Prompt — Give the number of lines in the data below that contain "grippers", and only that number.
= Beginning of Section =
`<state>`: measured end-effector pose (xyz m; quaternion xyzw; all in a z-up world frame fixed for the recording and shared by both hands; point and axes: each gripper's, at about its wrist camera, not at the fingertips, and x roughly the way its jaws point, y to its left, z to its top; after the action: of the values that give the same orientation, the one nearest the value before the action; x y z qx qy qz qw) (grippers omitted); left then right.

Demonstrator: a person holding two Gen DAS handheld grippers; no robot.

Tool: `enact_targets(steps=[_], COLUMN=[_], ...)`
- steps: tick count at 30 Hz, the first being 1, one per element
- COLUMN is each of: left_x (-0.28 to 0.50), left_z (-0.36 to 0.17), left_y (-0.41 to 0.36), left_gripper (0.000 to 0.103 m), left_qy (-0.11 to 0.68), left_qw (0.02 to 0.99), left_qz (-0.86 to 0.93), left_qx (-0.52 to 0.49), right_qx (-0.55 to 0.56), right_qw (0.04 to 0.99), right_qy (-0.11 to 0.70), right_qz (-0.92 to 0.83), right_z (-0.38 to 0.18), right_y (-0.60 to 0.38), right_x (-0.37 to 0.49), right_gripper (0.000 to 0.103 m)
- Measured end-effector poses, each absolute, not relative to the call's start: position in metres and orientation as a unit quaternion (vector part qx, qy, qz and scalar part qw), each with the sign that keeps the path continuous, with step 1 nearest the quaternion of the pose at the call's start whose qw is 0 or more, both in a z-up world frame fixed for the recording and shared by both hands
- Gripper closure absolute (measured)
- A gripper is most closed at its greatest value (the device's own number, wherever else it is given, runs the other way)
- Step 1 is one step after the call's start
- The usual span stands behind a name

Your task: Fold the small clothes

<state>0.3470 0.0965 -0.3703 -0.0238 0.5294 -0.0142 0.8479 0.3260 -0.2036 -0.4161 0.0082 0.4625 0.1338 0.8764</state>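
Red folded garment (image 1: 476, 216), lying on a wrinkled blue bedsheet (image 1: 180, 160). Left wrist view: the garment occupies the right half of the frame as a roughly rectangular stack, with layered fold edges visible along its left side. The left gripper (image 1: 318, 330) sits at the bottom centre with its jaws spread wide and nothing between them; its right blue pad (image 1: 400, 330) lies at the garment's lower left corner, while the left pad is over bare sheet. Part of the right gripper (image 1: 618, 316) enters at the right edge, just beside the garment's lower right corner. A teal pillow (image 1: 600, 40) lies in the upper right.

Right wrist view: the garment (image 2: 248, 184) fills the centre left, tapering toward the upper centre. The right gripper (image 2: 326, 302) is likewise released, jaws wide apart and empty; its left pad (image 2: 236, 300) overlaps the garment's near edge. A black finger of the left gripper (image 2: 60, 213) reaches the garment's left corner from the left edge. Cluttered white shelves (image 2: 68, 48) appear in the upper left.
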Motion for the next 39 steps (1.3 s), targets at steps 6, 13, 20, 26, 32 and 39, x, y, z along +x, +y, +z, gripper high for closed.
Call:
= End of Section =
Task answer — 2